> [Work to be completed]:
In the listing below, the lines starting at the line with "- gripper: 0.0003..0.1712" and ending at the line with "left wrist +" are to be output verbatim. Images stay out of the copy.

"""

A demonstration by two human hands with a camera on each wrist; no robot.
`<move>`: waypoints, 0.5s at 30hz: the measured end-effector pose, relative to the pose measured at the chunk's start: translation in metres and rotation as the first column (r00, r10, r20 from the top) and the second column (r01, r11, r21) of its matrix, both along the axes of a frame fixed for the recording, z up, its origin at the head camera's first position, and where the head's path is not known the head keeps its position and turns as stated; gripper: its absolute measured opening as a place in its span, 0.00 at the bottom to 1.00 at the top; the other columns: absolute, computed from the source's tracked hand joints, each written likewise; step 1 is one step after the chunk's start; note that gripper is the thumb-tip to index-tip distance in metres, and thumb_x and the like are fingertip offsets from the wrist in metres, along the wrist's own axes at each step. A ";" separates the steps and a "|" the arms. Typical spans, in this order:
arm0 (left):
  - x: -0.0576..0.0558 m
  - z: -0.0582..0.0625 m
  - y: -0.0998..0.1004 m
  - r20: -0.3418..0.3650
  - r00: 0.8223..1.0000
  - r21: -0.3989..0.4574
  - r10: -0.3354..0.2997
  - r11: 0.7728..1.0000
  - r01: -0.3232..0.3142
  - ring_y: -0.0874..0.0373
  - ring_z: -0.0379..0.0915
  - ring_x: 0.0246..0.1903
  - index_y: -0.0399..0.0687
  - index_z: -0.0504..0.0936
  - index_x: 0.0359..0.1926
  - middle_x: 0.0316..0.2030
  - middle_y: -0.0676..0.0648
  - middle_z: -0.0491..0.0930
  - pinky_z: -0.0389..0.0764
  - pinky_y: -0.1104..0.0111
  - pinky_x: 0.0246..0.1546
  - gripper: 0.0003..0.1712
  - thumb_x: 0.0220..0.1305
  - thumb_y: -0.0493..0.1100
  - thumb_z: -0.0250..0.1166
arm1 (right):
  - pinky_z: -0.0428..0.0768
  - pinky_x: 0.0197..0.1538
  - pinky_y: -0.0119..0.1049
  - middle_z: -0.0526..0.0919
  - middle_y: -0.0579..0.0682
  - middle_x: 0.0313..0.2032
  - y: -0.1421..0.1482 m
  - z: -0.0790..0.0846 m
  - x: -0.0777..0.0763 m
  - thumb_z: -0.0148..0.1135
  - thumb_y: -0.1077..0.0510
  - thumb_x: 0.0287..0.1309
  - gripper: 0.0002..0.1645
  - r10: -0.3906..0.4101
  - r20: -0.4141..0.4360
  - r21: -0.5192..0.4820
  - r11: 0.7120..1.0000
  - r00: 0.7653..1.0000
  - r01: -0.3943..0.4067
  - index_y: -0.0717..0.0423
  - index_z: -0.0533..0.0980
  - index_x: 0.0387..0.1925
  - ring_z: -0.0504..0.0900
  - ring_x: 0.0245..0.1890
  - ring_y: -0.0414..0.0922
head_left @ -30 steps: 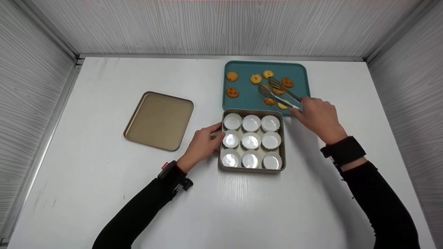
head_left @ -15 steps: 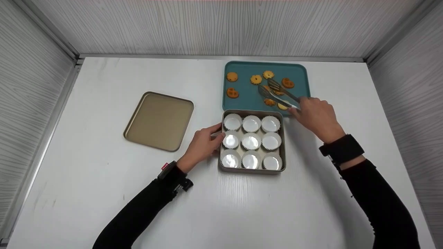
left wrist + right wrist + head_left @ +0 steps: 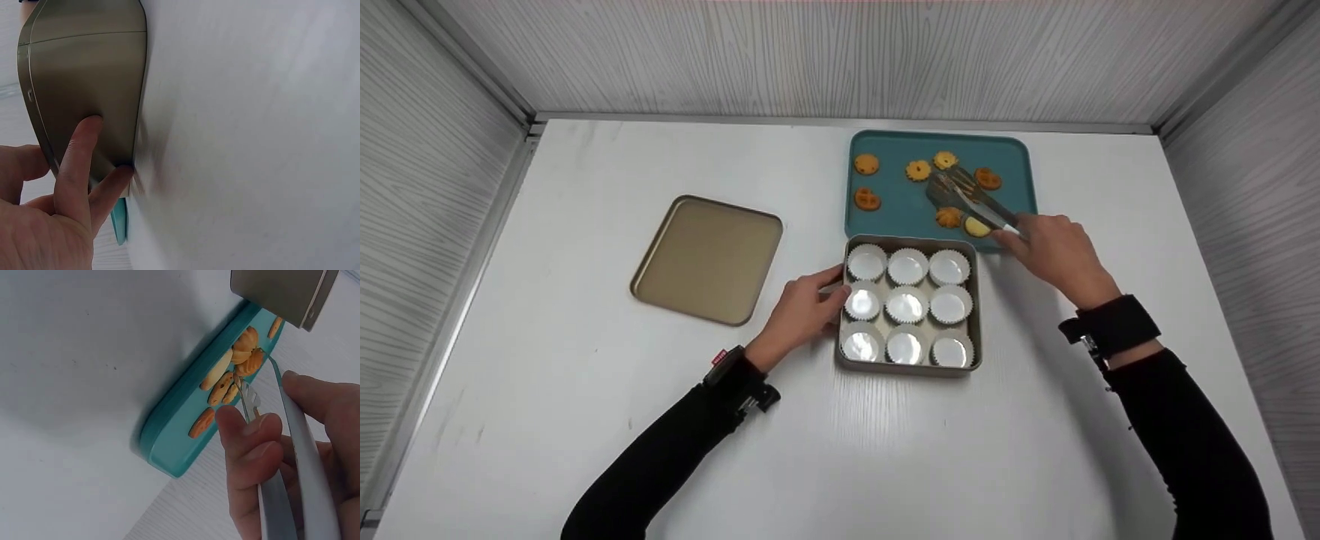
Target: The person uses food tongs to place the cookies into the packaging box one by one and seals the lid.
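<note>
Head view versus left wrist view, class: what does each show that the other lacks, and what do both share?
Only head: white fluted baking cups, cookies, tongs and a gold tray or lid.
Only left wrist: the outer wall of the tin where fingertips of the left hand touch it.
Both: tin, left hand, teal tray and white table.

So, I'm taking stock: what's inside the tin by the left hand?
The tin holds nine white cups in three rows of three, all looking empty. Its floor shows between them; whatever lies directly beneath the cups is hidden.
</note>
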State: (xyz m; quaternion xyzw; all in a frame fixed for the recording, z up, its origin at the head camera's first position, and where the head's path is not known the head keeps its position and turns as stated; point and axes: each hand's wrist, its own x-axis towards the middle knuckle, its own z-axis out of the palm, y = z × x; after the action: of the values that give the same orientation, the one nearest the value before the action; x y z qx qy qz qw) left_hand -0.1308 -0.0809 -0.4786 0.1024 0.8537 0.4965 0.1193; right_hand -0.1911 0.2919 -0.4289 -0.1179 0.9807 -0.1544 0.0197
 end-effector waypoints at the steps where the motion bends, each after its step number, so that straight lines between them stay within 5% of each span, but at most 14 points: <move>1: 0.000 0.000 0.000 -0.002 1.000 -0.001 0.000 1.000 0.000 0.48 0.79 0.60 0.41 0.72 0.73 0.64 0.41 0.79 0.76 0.58 0.63 0.29 0.77 0.47 0.59 | 0.63 0.22 0.40 0.67 0.49 0.18 0.001 0.000 0.000 0.58 0.44 0.75 0.28 -0.004 0.013 -0.013 1.000 1.000 0.004 0.56 0.69 0.22 0.66 0.19 0.47; 10: 0.002 0.000 -0.001 0.021 1.000 0.023 -0.010 1.000 0.009 0.48 0.81 0.58 0.40 0.71 0.74 0.65 0.40 0.78 0.79 0.60 0.60 0.29 0.77 0.46 0.59 | 0.70 0.29 0.47 0.76 0.54 0.22 0.010 0.000 0.003 0.54 0.40 0.77 0.29 -0.010 0.090 -0.070 0.997 0.996 0.017 0.62 0.78 0.35 0.74 0.25 0.53; 15: 0.002 0.001 0.001 0.018 1.000 0.023 -0.010 1.000 0.009 0.48 0.81 0.57 0.41 0.71 0.74 0.65 0.40 0.78 0.80 0.60 0.58 0.29 0.77 0.46 0.58 | 0.75 0.35 0.55 0.84 0.63 0.34 0.016 0.004 0.012 0.54 0.40 0.77 0.31 0.001 0.070 -0.107 0.994 0.998 0.006 0.67 0.81 0.47 0.80 0.32 0.58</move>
State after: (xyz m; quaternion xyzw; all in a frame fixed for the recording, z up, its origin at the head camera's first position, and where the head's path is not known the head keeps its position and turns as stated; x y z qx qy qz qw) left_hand -0.1291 -0.0803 -0.4772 0.1034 0.8464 0.5065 0.1282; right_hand -0.1792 0.3080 -0.4249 -0.1121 0.9699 -0.2110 0.0472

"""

> [Solution below]:
  - gripper: 0.0003..0.1712
  - thumb_x: 0.0220..0.1305
  - thumb_y: -0.0493..0.1100
  - thumb_z: -0.0250..0.1166
arm1 (right):
  - pinky_z: -0.0428..0.0768
  - pinky_x: 0.0197..0.1538
  - pinky_y: -0.0119..0.1049
  - middle_z: -0.0526..0.0919
  - middle_y: -0.0579..0.0682
  - middle_x: 0.0313..0.2032
  - y: -0.1421..0.1482 m
  - z: -0.0790..0.0846 m
  - x: -0.0777..0.0763 m
  - thumb_z: -0.0148..0.1135
  - thumb_y: -0.1077..0.0510
  - thumb_x: 0.0287..0.1309
  - gripper: 0.0002..0.1645
  - r10: -0.3906..0.4101
  - r20: -0.4141..0.4360
  - r21: -0.5192..0.4820
  - r11: 0.7120..1.0000
  - r00: 0.7653..1.0000
  - r01: -0.3943..0.4067
  - index_y: -0.0717..0.0423
  - index_z: -0.0533..0.0980
  - index_x: 0.0387..0.1925
  - ring_z: -0.0504..0.0900
  - ring_x: 0.0245..0.1890
  - ring_y: -0.0414..0.0922
head_left @ -30 steps: 
head_left @ -15 steps: 
left wrist + right wrist + head_left @ +0 steps: 

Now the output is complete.